The concept of a "one size fits all" medical device sounds attractive in theory, but in practice, it isn't very likely that one device can be developed to meet every patient's unique needs. This is particularly true when it comes to pediatric devices, which may not receive as much attention or funding as devices that were developed with an adult demographic in mind. In comparison to adults, children exhibit not just differences in body size, but also different immune response reactions.
Help may be on the way. The FDA recently awarded the Georgia Institute of Technology, Children's Healthcare of Atlanta, Emory University, and Saint Joseph's Translational Research Institute a two-year, $1.8 million grant to foster the development of medical devices focused on the specific needs of children. The award will launch the Atlanta Pediatric Device Consortium, which will provide support for commercialization of devices for pediatric health care from concept to finished product. One of their goals is to reduce cost-prohibitive barriers that prevent manufacturers from focusing on pediatric trials, which are seen as a small market.
The consortium plans to provide assistance for pediatric medical devices from academic institutions and small businesses.
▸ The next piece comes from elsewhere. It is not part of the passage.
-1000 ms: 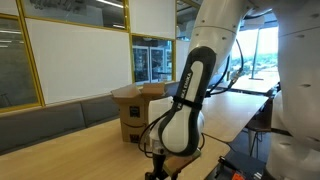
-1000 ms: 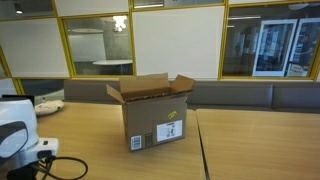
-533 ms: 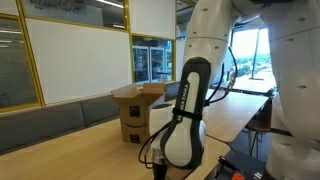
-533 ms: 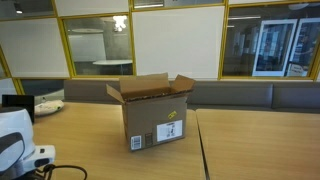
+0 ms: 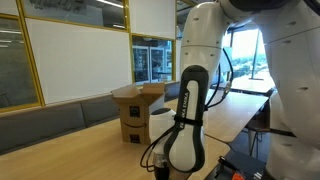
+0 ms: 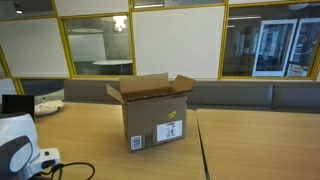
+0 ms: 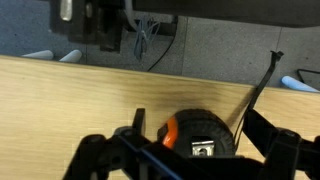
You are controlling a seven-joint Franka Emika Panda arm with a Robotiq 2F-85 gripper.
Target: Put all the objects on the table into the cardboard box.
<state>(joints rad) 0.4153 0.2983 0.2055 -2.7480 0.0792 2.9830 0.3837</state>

It is investigating three technologies, intially: a smartphone attachment for at-home ear examinations, a renal dialysis device, and a gel designed to delay the re-fusion of a child's skull bones after surgery for craniosynostosis.
The renal dialysis device will help address the needs of children with kidney failure, who, up to this point, have had to make do with adult-size dialysis equipment, as there is currently no FDA-approved continuous bedside dialysis device for children. These adapted devices can withdraw too much fluid from pediatric patients, leading to dehydration, shock, and loss of blood pressure.
A gel is being developed to help re-fuse a child's skull bones after surgery for craniosynostosis. Craniosynostosis is a congenital condition caused by the premature closure of gaps between skull bones; it affects approximately one in every 2,500 babies in the U.S.